== Directions ==
Your answer must be the exact lines below, starting with the line with "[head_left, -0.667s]" and going on through the line with "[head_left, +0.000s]", both included, with no pictures.

□ □ □ □ □

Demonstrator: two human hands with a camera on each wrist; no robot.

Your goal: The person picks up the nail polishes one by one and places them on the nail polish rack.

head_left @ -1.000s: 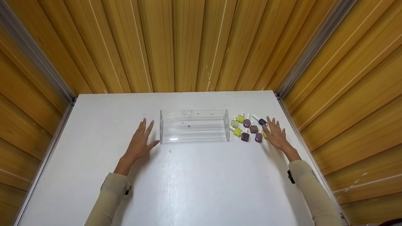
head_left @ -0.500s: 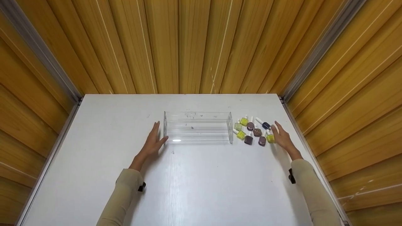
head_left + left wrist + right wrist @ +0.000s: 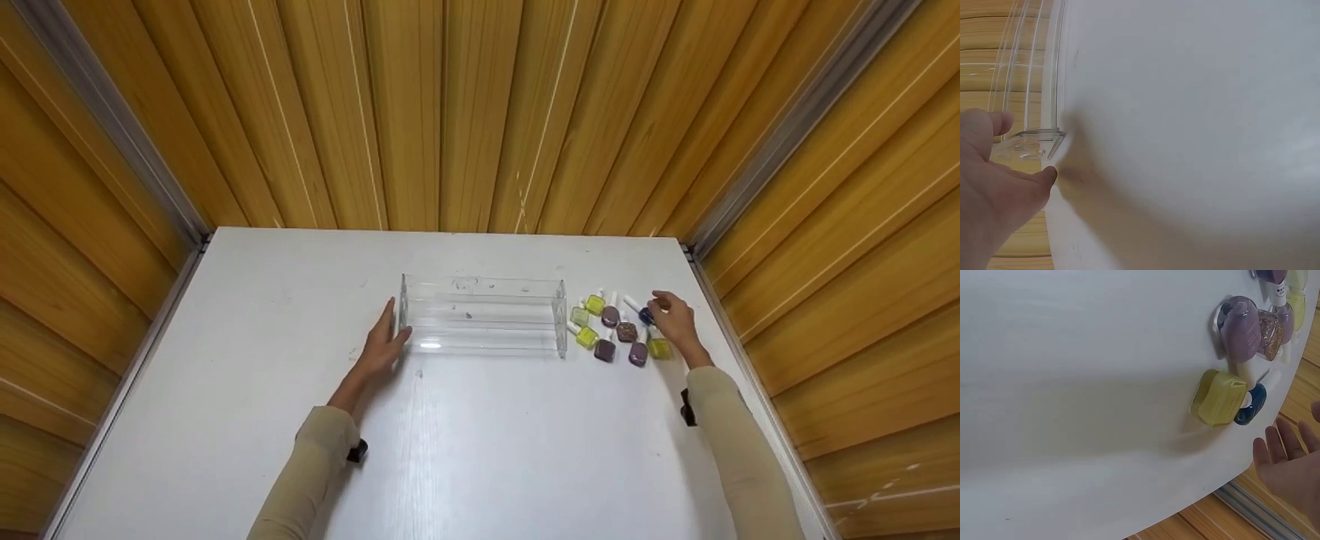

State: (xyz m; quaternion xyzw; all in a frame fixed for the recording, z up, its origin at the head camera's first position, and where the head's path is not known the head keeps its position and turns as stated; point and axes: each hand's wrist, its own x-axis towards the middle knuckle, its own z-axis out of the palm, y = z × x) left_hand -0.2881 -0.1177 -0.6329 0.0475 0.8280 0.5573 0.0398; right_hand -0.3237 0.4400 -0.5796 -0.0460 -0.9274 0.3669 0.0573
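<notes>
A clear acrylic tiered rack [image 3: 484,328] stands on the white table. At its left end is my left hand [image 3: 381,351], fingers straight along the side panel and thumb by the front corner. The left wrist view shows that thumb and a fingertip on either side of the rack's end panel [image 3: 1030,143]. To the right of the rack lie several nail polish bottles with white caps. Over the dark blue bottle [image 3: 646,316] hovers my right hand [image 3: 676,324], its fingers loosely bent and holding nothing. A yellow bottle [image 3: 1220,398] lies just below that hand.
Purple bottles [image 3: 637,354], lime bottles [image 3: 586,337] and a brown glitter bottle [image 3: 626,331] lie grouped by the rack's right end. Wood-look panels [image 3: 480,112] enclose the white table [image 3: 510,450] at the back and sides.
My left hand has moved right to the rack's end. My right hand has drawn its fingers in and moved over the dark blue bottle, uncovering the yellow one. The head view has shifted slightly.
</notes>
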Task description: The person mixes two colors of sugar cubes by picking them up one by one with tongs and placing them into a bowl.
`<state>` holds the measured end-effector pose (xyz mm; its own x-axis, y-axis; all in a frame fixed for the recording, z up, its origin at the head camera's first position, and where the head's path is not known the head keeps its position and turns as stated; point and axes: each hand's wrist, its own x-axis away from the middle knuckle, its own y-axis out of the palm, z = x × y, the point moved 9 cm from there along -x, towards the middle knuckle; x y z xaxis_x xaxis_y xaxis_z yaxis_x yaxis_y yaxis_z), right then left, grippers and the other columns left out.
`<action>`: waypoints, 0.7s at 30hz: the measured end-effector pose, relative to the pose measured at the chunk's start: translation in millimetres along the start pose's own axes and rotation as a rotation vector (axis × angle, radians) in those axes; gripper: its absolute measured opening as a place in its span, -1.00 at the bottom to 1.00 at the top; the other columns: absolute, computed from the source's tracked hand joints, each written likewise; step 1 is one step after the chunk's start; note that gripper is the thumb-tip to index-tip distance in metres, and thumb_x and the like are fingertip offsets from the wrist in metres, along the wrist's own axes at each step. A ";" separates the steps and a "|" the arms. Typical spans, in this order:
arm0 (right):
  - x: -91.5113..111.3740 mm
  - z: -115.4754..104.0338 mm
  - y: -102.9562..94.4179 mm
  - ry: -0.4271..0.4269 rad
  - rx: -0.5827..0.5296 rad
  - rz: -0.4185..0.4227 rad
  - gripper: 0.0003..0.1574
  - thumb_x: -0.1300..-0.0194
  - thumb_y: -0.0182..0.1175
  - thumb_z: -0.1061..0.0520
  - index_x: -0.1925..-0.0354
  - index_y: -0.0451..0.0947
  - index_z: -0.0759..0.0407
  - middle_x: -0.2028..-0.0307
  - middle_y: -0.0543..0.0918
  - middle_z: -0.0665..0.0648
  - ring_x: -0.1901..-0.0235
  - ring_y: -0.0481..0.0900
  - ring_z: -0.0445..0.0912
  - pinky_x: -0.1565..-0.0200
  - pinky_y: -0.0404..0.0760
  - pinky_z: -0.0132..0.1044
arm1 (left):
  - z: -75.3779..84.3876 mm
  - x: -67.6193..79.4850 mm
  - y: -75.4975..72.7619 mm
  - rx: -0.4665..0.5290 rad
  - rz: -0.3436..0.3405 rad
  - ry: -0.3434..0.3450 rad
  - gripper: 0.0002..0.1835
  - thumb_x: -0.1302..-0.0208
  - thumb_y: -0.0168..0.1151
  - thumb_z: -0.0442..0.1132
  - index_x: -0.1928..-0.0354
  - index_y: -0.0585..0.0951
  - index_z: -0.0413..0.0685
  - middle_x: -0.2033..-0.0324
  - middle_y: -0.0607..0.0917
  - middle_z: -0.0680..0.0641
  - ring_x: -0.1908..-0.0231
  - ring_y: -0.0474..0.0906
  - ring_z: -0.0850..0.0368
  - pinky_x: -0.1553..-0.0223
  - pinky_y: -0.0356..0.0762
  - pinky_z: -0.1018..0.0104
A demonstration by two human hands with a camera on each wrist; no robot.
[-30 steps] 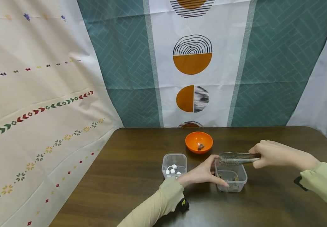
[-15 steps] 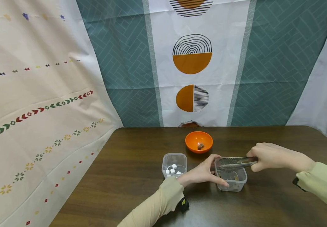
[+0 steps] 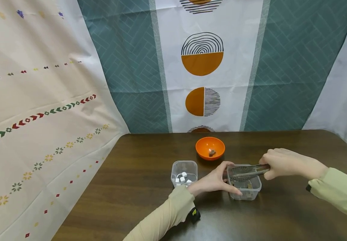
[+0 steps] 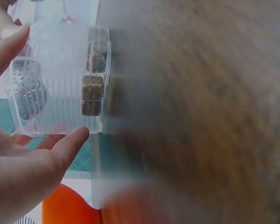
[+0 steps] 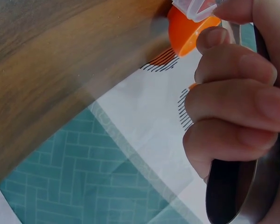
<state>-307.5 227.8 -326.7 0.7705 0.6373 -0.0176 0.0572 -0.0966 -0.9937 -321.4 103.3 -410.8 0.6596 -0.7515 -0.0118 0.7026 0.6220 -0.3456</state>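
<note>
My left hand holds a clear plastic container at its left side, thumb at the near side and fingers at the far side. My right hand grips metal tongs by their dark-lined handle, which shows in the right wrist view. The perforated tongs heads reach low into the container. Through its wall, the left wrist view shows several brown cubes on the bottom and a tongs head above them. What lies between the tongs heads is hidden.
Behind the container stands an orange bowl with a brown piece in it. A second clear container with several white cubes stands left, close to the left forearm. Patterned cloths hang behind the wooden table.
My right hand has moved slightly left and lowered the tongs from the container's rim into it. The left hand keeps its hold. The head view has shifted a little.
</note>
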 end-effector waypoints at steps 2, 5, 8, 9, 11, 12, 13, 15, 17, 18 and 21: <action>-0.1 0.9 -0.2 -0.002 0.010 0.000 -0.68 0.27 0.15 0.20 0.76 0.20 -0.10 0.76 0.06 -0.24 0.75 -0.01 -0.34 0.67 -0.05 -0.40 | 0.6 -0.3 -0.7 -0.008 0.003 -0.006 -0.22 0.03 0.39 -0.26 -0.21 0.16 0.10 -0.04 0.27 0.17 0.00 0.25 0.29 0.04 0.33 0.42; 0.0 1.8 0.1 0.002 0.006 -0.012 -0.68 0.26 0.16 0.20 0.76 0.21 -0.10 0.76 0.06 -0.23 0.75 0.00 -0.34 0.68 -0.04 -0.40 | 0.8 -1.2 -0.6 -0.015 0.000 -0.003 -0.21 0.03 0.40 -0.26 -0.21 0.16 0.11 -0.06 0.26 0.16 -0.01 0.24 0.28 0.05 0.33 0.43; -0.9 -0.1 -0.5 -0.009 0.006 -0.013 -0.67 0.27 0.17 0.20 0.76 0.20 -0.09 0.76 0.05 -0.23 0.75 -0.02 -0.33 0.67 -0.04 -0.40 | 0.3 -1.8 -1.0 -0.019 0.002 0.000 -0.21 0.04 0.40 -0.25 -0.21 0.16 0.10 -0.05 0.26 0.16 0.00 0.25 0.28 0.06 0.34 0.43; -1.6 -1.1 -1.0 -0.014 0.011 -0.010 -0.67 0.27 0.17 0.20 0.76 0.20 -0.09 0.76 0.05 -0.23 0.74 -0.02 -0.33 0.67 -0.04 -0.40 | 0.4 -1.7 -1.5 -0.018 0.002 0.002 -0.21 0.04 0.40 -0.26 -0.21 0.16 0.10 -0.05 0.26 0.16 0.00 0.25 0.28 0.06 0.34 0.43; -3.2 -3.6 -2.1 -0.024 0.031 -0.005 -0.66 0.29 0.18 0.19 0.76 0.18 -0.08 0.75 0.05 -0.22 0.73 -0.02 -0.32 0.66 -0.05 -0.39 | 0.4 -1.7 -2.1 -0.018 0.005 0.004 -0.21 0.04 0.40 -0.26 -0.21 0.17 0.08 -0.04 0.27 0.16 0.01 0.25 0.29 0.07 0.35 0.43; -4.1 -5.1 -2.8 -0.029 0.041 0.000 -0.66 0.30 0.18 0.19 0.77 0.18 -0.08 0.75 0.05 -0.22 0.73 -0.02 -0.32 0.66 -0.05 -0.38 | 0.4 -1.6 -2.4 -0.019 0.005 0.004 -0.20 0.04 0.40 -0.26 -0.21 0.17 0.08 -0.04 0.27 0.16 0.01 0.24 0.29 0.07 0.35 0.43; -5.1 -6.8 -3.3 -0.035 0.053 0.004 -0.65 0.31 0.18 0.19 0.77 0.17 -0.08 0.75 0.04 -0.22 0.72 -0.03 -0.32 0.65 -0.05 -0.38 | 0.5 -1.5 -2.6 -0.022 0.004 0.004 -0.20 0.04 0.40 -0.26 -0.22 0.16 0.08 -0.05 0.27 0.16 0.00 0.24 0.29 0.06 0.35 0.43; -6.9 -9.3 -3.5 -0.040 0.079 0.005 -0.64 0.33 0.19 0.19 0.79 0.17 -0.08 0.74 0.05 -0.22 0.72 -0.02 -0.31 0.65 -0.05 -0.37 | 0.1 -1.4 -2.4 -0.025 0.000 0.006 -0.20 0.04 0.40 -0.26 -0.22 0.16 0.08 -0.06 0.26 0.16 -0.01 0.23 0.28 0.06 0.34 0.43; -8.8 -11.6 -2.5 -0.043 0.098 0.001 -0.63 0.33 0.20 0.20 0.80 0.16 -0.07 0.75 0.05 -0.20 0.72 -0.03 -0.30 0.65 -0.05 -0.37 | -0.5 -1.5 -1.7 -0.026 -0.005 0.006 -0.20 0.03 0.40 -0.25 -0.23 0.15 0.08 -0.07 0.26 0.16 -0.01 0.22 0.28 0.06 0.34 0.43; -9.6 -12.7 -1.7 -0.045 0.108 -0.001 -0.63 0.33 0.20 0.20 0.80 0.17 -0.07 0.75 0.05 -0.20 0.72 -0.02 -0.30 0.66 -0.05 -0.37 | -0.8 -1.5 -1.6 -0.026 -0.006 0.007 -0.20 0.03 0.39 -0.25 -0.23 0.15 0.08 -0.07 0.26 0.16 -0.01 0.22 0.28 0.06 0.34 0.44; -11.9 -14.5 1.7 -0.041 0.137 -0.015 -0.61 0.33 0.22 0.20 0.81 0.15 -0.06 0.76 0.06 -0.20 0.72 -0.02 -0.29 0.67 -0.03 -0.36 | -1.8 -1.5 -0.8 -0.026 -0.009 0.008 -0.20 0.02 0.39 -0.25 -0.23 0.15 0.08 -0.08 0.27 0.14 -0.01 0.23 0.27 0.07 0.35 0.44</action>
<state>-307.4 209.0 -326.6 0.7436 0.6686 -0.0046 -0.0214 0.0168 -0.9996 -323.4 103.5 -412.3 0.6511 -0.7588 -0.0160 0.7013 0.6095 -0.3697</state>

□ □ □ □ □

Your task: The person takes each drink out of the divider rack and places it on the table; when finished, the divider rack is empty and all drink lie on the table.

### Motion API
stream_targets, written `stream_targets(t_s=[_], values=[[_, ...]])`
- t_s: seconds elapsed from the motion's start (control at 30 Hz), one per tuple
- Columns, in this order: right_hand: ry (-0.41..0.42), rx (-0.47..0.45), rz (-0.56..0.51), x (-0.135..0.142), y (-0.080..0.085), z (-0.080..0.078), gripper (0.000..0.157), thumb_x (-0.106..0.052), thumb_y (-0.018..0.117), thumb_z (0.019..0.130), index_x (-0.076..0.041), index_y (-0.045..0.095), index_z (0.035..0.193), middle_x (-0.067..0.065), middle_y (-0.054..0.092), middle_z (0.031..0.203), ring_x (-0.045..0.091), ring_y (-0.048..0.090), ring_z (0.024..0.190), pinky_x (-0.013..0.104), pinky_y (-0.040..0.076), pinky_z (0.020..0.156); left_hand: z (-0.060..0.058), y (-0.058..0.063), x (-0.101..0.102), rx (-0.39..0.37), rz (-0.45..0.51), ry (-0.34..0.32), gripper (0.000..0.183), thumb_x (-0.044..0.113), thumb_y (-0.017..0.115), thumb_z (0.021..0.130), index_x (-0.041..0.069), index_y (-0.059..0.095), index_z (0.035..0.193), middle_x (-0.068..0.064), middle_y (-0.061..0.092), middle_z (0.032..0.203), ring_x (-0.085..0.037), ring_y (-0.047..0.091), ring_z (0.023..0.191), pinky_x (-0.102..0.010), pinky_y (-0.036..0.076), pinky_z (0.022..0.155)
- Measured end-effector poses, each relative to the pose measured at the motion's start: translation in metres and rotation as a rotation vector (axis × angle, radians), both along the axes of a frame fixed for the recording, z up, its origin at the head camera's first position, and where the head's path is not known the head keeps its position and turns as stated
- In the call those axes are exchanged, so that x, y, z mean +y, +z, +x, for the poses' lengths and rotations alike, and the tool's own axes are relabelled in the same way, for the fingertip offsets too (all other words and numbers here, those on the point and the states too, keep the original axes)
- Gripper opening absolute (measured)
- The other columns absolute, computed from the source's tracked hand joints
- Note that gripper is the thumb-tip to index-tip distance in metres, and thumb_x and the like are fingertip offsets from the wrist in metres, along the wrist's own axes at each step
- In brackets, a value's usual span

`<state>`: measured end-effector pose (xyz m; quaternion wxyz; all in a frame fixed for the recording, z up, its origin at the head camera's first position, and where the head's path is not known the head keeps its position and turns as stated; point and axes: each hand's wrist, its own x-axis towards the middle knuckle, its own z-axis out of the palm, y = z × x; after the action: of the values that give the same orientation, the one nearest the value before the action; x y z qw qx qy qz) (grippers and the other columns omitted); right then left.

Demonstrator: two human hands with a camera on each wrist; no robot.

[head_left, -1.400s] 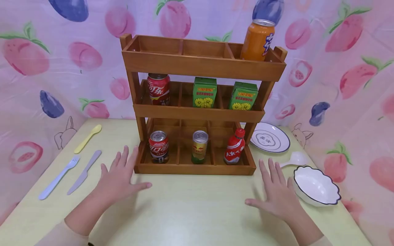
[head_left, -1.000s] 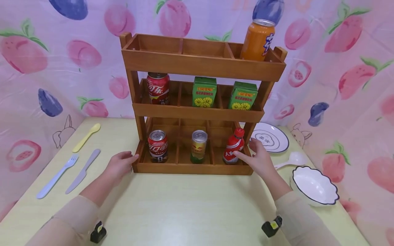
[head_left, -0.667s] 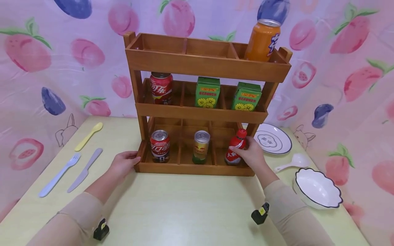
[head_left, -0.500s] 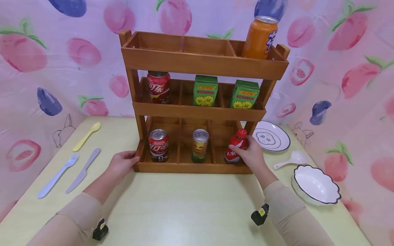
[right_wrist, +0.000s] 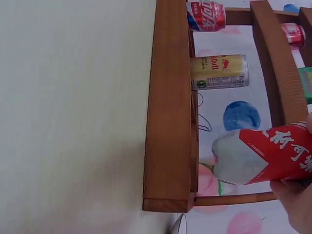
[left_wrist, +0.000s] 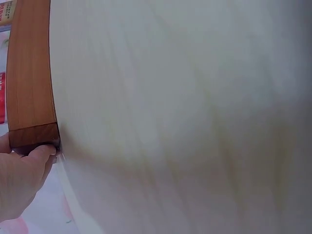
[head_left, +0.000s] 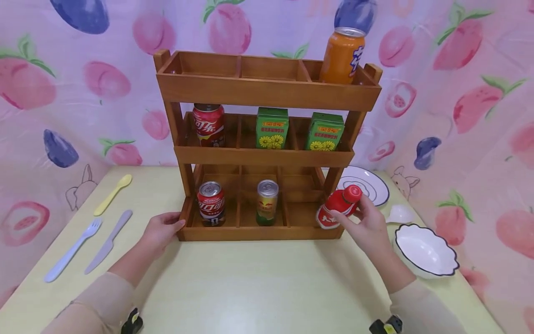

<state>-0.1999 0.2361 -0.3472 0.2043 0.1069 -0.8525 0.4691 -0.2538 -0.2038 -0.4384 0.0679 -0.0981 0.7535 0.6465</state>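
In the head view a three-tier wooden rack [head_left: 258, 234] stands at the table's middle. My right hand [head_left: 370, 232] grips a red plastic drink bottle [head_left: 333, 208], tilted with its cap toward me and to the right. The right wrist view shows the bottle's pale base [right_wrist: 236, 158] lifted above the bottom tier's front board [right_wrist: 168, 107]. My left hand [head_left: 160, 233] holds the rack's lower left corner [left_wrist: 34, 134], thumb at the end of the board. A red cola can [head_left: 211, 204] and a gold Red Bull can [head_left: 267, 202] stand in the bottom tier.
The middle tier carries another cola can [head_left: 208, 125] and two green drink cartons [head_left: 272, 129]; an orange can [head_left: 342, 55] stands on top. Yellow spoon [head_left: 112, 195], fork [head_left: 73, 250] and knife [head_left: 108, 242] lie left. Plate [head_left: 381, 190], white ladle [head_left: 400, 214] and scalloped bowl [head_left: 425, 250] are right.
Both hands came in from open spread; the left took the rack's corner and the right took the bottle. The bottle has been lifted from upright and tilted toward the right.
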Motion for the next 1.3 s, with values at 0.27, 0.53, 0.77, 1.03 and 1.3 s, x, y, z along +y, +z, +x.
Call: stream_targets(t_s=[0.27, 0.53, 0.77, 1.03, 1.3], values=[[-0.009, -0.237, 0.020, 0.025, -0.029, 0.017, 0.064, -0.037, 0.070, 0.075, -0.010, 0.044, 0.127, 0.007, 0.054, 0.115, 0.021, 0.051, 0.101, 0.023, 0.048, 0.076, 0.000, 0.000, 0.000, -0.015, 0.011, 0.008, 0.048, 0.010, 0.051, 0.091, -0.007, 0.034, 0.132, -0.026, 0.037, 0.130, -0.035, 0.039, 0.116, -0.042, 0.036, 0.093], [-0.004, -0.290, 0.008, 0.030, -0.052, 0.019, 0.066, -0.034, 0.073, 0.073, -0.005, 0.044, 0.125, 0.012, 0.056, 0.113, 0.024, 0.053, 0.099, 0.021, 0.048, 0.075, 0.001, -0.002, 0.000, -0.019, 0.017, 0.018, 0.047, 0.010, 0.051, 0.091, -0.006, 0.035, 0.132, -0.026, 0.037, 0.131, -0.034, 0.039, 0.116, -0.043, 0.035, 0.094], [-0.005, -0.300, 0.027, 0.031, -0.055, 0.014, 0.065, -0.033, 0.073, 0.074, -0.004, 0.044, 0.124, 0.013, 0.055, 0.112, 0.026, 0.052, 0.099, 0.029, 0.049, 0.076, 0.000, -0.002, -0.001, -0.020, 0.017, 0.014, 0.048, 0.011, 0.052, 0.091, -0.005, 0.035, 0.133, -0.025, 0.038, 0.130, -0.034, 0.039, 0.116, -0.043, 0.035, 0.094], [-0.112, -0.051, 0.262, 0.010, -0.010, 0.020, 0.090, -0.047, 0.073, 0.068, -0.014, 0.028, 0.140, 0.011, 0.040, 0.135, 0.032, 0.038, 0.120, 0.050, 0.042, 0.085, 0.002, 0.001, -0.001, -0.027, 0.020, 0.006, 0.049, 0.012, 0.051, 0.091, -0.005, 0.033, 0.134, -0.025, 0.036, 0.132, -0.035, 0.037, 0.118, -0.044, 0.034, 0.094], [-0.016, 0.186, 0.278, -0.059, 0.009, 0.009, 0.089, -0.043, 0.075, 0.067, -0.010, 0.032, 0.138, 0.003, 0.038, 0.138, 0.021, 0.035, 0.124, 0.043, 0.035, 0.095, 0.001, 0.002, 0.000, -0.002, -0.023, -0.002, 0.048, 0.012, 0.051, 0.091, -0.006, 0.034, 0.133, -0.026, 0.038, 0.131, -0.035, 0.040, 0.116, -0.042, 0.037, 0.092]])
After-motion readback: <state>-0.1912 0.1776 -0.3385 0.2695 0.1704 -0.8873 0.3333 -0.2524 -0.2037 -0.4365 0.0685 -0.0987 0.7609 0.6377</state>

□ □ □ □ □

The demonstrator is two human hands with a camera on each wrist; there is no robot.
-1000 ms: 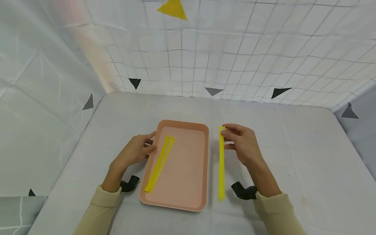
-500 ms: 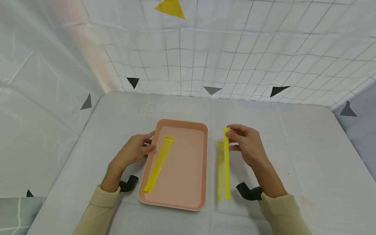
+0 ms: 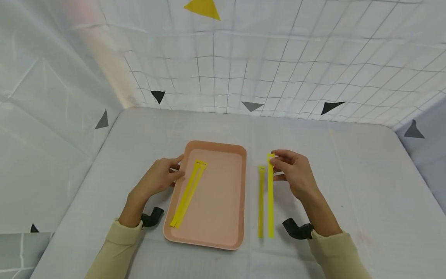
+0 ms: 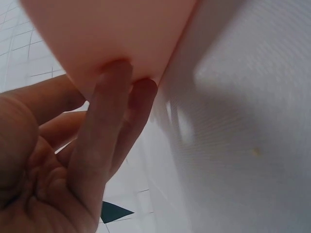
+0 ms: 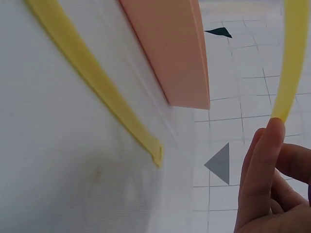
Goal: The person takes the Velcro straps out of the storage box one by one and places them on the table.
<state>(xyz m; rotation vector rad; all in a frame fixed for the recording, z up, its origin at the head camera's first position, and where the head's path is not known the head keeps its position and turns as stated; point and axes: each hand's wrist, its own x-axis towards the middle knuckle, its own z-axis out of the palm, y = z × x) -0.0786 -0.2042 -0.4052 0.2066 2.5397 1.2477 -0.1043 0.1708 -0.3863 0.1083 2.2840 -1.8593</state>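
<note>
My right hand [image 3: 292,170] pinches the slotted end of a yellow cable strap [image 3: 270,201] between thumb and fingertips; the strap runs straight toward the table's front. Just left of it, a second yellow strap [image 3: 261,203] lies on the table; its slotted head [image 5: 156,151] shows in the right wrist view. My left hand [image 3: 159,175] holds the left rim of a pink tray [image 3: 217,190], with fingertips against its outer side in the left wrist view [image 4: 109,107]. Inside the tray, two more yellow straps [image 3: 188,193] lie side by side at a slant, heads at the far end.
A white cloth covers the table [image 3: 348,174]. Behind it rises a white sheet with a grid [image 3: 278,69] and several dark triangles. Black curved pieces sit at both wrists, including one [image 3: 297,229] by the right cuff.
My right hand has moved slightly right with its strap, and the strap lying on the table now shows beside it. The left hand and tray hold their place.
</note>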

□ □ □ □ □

== Task answer ==
[head_left, -0.667s] 
[head_left, -0.500s] 
[right_wrist, +0.000s] 
[left_wrist, +0.000s] 
[head_left, +0.000s] 

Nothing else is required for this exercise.